Je suis une métallo. La prolo de l’atelier des plaques, le titre pour une vie d’une femme d’acier.

Dans le marais où elle a grandi, aux Moutiers, Yvonnick a musclé ses bras en portant le sel, en coupant les salicornes, pliant son corps aux travaux maraîchers et domestiques – sa mère lui a appris que les bras d’une femme doivent être de fer, musclés pour porter du lourd, musclés pour se défendre.
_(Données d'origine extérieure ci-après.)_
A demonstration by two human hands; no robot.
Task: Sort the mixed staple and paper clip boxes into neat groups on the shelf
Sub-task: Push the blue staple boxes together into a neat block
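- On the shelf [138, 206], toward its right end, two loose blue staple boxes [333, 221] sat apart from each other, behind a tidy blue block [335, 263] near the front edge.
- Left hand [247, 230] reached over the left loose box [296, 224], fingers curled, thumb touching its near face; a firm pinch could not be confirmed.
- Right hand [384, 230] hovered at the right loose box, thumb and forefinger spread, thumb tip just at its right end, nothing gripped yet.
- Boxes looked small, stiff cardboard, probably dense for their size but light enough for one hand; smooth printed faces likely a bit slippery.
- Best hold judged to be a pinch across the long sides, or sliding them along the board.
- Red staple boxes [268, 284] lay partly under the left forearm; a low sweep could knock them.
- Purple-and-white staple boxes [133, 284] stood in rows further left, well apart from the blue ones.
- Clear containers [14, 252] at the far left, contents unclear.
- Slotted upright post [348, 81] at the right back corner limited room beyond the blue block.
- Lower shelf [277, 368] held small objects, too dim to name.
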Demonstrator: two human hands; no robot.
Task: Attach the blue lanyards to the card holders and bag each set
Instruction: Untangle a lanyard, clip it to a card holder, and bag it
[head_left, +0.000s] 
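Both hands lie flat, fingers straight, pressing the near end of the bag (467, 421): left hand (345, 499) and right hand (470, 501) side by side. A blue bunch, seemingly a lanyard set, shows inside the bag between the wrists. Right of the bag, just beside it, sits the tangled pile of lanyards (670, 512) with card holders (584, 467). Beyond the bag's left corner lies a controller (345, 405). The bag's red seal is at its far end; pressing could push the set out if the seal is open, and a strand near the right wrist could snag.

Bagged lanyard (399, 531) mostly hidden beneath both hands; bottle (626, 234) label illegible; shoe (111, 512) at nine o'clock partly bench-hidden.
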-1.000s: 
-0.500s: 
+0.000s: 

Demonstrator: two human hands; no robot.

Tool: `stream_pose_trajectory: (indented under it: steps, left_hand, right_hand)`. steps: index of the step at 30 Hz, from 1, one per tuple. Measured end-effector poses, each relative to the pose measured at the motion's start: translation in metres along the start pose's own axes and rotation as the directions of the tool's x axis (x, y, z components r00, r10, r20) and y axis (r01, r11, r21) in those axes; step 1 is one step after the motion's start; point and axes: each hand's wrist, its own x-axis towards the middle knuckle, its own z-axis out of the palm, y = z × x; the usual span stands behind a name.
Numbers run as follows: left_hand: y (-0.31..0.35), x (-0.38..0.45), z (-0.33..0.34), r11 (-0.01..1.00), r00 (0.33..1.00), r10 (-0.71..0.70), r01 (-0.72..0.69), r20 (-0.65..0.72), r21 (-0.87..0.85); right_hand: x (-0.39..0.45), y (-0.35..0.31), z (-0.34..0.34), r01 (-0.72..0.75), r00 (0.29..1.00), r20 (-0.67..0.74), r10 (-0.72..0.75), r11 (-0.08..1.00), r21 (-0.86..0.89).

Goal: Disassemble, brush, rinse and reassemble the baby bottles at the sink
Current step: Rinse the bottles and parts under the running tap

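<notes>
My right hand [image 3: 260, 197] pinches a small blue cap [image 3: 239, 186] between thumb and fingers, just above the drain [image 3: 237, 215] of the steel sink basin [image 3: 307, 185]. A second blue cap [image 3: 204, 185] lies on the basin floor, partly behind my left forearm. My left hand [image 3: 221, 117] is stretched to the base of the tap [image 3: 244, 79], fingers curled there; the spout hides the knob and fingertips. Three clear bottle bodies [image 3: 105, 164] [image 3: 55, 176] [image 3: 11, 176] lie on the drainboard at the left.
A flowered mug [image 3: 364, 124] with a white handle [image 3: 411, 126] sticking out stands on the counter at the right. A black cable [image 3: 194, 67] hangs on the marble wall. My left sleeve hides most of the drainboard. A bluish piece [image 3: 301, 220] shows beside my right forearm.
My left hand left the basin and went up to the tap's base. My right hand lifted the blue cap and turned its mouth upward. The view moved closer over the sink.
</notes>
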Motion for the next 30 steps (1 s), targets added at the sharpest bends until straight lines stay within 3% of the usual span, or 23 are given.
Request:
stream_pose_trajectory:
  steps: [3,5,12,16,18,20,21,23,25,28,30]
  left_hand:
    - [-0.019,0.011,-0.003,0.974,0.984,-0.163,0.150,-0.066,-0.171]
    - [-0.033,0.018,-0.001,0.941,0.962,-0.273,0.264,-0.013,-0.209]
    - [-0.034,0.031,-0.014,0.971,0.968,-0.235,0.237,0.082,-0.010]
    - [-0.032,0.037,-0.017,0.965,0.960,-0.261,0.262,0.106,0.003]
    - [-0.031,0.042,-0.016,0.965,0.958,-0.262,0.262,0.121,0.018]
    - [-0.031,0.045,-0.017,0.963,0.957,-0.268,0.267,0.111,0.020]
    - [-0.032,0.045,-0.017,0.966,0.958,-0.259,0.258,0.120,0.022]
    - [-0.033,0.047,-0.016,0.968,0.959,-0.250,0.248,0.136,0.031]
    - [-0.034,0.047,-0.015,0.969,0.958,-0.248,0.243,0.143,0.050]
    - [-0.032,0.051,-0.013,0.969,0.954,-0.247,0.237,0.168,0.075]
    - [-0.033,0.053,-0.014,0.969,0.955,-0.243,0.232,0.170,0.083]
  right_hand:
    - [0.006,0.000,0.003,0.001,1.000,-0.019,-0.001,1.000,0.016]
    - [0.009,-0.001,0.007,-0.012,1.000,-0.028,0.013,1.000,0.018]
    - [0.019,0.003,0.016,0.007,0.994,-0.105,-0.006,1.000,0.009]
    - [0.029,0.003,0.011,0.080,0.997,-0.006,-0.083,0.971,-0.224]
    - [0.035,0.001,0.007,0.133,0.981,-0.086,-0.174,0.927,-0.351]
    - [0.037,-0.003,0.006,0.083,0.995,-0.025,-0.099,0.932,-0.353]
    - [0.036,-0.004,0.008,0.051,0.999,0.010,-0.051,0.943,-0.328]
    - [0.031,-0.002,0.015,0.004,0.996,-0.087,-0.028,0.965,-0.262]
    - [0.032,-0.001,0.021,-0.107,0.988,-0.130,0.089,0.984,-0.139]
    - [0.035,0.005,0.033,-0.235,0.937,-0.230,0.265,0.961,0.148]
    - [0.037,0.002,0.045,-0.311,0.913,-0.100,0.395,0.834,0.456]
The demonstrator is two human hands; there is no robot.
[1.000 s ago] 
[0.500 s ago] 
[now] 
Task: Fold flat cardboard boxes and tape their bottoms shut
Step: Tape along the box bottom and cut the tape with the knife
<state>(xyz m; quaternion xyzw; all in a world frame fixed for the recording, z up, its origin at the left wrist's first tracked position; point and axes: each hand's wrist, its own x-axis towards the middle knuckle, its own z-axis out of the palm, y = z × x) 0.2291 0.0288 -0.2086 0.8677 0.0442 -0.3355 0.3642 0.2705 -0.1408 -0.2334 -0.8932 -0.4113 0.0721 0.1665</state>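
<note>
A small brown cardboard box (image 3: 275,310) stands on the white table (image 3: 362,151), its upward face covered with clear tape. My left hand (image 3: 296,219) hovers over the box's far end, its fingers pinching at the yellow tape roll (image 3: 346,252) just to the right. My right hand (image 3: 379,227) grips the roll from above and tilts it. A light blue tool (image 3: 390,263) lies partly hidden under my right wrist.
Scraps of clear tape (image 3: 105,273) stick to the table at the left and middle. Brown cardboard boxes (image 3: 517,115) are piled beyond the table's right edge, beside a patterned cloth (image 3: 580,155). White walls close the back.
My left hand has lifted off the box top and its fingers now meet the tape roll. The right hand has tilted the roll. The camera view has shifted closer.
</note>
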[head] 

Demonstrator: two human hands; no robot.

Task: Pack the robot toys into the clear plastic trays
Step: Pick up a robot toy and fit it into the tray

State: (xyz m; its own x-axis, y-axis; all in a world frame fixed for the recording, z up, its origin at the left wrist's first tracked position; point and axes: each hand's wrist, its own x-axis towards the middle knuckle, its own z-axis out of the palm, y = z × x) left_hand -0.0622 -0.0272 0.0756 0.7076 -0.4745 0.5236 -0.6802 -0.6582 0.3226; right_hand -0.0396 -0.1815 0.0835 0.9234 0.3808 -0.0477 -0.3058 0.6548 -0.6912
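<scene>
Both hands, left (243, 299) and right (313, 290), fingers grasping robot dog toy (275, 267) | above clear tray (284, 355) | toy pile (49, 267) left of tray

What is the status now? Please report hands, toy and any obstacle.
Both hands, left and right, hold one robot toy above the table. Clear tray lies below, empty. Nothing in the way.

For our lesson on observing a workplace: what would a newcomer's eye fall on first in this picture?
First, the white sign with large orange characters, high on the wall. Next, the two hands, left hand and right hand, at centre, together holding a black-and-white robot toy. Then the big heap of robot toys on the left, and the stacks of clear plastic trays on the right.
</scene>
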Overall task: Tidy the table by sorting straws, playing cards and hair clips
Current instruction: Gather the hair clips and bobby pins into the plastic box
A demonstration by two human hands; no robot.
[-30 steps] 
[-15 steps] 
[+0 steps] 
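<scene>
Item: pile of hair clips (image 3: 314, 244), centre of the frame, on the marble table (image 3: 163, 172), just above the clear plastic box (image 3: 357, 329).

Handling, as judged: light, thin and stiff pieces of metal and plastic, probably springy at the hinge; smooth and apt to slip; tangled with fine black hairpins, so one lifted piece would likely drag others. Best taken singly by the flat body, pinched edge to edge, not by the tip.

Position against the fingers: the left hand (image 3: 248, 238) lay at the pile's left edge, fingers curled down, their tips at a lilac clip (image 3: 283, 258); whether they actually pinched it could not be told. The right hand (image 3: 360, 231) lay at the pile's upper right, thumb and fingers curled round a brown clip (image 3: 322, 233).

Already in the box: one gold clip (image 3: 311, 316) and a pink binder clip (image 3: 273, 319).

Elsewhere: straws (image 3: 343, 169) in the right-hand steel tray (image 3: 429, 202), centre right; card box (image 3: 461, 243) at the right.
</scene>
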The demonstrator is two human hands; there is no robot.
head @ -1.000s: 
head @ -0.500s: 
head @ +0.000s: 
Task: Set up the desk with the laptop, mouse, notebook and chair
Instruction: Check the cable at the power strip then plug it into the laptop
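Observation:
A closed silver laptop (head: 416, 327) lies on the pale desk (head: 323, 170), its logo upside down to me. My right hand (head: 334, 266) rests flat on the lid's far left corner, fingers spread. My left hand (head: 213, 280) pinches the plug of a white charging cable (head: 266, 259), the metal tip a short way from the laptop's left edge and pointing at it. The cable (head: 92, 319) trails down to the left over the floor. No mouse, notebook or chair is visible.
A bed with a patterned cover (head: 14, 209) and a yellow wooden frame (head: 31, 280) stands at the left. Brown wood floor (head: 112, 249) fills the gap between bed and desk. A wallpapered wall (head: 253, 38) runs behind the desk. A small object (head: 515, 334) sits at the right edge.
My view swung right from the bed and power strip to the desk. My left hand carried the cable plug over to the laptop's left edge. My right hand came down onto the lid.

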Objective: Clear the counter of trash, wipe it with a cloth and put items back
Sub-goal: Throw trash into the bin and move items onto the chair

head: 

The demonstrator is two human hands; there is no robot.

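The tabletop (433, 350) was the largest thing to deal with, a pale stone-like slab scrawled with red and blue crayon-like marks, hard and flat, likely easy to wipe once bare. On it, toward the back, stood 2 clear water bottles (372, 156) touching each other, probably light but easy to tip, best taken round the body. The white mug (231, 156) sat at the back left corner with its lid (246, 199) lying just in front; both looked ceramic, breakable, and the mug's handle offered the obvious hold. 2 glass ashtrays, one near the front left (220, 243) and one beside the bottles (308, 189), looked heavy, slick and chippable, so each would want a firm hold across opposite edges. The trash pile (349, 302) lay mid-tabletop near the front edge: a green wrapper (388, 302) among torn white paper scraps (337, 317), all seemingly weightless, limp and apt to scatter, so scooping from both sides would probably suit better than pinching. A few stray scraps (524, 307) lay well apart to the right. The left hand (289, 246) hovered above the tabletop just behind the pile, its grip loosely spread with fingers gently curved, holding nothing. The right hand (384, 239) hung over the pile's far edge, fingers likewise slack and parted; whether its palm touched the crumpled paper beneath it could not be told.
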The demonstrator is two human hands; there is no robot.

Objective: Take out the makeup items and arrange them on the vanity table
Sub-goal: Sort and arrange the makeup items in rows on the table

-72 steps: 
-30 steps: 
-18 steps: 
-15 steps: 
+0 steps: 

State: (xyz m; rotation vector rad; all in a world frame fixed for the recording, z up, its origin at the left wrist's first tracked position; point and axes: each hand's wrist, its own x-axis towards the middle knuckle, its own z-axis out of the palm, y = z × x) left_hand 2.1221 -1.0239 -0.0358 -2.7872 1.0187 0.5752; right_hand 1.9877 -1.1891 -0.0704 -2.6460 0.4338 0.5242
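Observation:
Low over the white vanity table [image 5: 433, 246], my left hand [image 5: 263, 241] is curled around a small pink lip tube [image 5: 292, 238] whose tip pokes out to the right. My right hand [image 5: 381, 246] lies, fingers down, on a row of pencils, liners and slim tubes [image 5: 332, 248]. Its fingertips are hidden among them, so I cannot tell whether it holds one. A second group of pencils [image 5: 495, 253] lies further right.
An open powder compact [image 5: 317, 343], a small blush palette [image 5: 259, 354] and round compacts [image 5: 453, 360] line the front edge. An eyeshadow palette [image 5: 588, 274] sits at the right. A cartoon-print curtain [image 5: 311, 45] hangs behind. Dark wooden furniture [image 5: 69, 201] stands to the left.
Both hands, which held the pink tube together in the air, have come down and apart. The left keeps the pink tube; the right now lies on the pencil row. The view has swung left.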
Elle a vingt ans, et un vacancier lui ravit son coeur et éveille son corps au désir des hommes. Julien Péric est métallo, il l’épouse et elle quitte le marais pour sa minuscule maison en planche de bois à Couëron, près de Nantes. Dans leur cocon, les tourtereaux élaborent les plans de leur avenir. Yvonnick veut travailler, elle deviendra dactylographe. Le travail, il n’en manque pas dans la région, et sitôt sa formation bouclée, elle est recrutée comme assistante secrétaire. Yvonnick ne pourra jamais prendre son poste, car elle accouche subitement alors qu’elle ne se savait même pas enceinte – son corps avait à peine esquissé quelques nouvelles rondeurs. Le petit être qui soudain apparaît dans sa vie n’est hélas pas un enfant comme les autres, mais ce petit Mairobin si fragile, peu importe, est un cadeau du ciel et elle et Julien vont le chérir tendrement. Ils aiment la vie, et Mairobin s’y accroche à cette vie. Cette chienne de vie qui, un matin, peu après, va tuer Julien à vélo sur la route de l’usine. Cette chienne de vie qui, sans aucune forme de compassion, va faire débarquer le patron de Julien chez Yvonnick en lui demandant de quitter la petite cabane en bois… ou alors, peut-être y aurait-il une autre solution. Comme reprendre le poste laissé vacant par son mari bêtement tué par un chauffard sur la route, mais évidemment, pas au même salaire – elle est une femme tout de même, pas un homme!!

Pas un homme? Non, mieux, une femme. Déterminée, galvanisée, qui va tout faire pour gagner sa place et sa légitimité au milieu des rires graveleux de ses collègues masculins.